**YOUR INSTRUCTIONS**
In the data below, the answer is the run of lines from the line containing "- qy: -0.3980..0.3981" through the line containing "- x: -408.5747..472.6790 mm", both included; print it exactly and nothing else.

[Records excerpted from a collection]
####################

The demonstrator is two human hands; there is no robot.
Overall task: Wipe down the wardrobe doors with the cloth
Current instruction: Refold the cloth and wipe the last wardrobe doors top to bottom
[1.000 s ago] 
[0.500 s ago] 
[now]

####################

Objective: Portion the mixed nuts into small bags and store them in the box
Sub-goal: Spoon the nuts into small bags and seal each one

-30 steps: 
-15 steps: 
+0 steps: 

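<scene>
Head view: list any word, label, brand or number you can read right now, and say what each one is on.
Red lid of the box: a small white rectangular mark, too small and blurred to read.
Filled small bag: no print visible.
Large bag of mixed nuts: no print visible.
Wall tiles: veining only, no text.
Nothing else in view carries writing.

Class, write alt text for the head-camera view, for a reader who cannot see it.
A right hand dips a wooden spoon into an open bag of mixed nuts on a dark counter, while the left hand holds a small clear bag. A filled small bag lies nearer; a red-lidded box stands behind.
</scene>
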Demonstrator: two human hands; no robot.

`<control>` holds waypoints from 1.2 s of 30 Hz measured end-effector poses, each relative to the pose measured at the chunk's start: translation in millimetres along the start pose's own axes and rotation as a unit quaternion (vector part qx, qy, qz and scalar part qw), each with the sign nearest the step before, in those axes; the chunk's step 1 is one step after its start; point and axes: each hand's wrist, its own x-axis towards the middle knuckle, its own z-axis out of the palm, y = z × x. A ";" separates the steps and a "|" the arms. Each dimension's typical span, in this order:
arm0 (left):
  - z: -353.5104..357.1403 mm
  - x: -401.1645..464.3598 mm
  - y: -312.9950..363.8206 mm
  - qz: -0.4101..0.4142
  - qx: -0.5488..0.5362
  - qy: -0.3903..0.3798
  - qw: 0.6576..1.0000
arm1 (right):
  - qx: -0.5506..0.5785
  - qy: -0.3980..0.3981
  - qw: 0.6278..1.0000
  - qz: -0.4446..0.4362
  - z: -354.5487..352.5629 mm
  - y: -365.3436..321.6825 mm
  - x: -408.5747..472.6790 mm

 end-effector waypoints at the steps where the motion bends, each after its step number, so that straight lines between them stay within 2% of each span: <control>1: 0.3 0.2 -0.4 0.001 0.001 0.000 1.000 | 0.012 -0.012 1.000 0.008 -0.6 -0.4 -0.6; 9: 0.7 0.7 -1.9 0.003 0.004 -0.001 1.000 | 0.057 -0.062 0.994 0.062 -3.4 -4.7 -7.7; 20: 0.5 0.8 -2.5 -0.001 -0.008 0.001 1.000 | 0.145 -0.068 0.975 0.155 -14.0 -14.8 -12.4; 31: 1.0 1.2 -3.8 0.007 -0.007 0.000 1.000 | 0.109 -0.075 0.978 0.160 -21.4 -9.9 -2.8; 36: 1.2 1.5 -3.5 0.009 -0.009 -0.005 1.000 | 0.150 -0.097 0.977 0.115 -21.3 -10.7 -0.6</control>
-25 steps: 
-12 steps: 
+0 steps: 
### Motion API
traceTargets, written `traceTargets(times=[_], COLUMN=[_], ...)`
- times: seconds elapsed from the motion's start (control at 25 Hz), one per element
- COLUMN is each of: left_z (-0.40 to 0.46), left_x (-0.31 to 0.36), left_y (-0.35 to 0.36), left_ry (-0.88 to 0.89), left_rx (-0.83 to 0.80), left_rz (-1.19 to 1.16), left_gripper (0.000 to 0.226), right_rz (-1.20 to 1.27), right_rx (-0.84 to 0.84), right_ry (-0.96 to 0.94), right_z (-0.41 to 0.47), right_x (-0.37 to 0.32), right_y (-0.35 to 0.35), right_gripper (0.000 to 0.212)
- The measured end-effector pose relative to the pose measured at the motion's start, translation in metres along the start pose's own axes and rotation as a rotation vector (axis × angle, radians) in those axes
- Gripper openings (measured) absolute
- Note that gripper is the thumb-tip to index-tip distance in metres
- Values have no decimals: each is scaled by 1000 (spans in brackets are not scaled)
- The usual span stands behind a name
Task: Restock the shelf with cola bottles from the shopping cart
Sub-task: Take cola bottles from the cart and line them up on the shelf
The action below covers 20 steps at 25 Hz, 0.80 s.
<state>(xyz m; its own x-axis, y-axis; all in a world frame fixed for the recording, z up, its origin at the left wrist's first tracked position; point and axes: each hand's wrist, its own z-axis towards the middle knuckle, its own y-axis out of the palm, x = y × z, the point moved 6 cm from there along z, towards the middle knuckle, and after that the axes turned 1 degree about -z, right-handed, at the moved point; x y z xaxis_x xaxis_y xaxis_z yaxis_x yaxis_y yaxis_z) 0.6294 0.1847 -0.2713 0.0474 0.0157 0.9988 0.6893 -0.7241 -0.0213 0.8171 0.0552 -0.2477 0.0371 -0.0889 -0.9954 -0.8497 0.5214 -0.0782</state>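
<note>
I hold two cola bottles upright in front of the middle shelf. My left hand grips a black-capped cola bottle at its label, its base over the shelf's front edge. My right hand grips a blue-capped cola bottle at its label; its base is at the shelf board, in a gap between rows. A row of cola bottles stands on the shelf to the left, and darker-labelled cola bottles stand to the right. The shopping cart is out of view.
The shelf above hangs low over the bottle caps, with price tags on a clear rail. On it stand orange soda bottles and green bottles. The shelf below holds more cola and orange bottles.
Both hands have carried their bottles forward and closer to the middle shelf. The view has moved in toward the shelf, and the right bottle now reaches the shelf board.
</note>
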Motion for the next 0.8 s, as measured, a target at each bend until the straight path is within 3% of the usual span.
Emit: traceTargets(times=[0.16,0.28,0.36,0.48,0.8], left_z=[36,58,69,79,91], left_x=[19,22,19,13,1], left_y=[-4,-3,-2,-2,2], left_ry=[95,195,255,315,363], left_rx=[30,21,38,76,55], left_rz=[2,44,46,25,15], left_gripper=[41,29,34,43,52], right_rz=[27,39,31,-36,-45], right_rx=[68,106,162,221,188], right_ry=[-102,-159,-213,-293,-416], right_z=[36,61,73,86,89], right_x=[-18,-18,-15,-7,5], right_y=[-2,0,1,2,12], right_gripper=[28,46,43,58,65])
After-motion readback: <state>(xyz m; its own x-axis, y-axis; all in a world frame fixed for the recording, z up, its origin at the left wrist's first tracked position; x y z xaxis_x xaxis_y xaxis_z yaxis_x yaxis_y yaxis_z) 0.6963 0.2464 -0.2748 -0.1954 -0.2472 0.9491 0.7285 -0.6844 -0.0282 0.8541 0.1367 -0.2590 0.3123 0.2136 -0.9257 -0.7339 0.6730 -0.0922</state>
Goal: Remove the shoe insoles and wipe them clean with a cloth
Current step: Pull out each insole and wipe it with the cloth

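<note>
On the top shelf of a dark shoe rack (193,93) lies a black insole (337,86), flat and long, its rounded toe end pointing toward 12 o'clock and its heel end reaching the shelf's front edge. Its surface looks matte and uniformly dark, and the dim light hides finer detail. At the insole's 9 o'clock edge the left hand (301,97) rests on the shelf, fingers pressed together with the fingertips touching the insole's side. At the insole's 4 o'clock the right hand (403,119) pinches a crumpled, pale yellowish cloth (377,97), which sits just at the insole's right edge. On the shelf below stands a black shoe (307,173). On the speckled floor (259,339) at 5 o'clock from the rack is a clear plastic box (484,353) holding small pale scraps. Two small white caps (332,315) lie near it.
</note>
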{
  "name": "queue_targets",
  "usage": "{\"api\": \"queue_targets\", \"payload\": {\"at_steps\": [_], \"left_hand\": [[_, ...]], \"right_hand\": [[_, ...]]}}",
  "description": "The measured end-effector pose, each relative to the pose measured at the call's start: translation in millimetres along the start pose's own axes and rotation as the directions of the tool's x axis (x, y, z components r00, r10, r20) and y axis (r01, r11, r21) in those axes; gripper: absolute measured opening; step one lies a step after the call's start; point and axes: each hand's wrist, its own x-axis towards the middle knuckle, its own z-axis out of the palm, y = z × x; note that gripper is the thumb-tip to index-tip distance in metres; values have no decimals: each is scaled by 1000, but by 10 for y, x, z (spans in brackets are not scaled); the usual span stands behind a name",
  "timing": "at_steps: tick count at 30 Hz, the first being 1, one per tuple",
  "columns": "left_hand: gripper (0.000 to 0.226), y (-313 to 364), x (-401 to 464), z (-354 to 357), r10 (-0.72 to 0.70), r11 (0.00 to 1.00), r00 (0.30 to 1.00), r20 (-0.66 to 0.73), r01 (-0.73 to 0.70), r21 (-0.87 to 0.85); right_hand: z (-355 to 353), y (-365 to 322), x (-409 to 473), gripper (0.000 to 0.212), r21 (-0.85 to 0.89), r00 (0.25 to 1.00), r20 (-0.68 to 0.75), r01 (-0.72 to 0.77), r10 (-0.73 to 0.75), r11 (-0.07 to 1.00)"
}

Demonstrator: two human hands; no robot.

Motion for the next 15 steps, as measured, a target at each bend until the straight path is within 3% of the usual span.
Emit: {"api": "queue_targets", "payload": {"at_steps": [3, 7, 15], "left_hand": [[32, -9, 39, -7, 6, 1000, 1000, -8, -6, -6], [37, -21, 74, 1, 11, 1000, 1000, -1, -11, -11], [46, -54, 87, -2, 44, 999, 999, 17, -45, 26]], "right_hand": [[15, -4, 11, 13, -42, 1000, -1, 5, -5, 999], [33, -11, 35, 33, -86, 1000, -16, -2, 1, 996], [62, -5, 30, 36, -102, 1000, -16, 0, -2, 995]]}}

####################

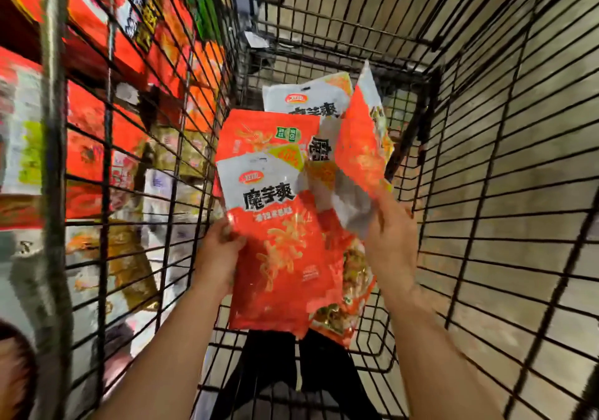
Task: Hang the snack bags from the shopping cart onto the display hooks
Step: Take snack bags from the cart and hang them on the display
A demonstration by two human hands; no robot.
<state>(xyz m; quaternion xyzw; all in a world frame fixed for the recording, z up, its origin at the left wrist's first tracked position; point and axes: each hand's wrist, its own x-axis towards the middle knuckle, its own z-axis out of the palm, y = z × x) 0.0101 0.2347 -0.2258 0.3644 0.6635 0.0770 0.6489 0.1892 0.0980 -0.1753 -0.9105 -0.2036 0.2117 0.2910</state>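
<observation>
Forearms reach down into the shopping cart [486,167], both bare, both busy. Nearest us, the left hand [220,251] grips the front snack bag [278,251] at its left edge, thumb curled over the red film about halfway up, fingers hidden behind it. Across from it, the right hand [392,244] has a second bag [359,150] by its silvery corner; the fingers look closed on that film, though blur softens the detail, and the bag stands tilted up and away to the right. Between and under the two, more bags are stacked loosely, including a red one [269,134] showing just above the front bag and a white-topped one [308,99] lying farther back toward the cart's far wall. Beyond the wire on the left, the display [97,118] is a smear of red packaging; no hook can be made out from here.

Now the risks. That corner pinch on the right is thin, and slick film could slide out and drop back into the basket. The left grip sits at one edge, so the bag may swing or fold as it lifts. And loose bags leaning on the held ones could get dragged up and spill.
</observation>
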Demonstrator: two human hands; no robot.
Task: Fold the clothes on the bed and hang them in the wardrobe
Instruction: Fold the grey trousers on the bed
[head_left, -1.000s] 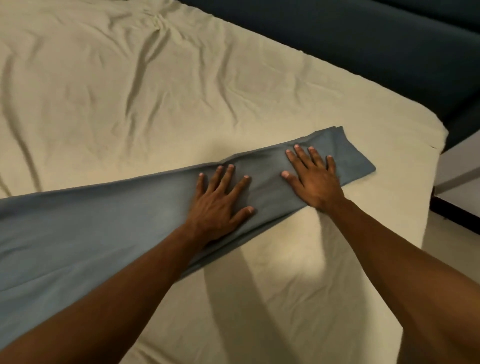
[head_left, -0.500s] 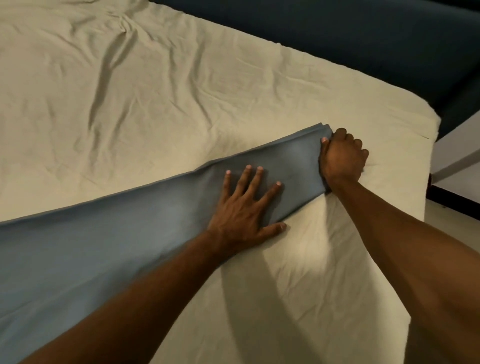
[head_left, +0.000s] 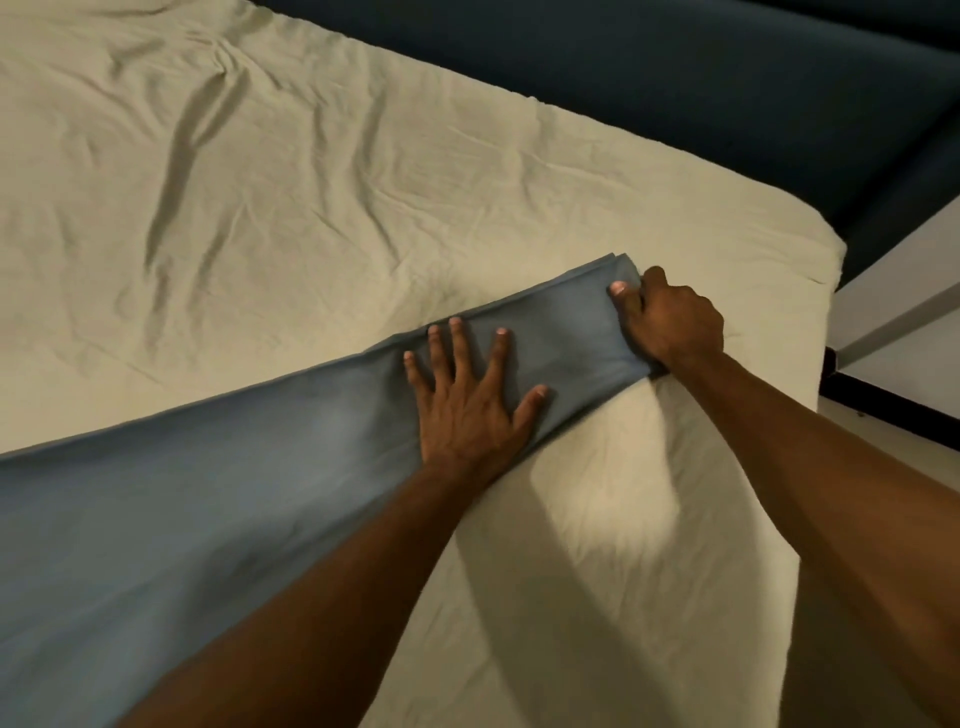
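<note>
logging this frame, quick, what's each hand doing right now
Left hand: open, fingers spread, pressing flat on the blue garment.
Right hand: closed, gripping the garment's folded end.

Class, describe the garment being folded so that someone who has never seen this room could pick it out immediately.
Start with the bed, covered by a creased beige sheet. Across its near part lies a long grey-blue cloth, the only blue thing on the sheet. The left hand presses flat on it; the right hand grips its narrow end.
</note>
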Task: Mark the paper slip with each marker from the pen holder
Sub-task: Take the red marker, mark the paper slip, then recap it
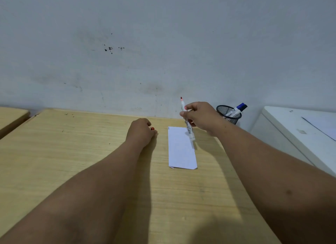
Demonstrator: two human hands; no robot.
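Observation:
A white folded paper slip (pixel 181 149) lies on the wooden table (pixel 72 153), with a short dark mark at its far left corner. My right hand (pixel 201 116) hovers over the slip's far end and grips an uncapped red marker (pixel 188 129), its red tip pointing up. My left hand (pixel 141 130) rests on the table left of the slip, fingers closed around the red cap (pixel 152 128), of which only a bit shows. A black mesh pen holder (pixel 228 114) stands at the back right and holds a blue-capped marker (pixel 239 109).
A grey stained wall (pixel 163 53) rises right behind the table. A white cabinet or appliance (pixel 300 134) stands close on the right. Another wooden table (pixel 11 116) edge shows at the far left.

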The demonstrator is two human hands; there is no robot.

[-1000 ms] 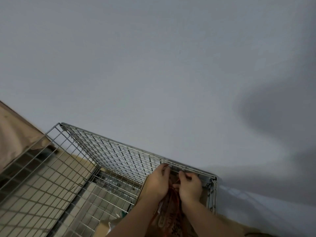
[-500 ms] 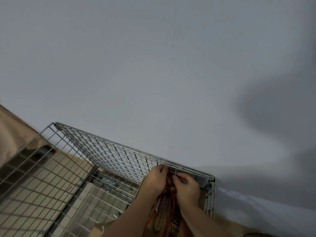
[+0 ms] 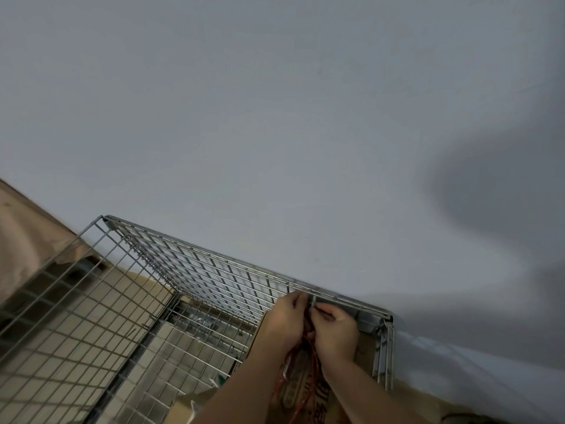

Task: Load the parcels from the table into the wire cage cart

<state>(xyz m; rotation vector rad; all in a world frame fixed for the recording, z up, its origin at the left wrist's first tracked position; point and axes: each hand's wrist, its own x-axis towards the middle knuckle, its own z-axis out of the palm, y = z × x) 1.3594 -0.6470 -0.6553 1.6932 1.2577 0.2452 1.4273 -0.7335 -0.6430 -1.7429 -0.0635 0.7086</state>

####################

**TASK RESULT**
  - qy: -0.3980..0.3981
  - qw: 0.6278..1.0000
  - qz: -0.4446..0.4362
  - z: -354.5487..352.5629 mm
  - y: -365.3436..321.6825 mm
  - x: -408.5747..472.6790 mm

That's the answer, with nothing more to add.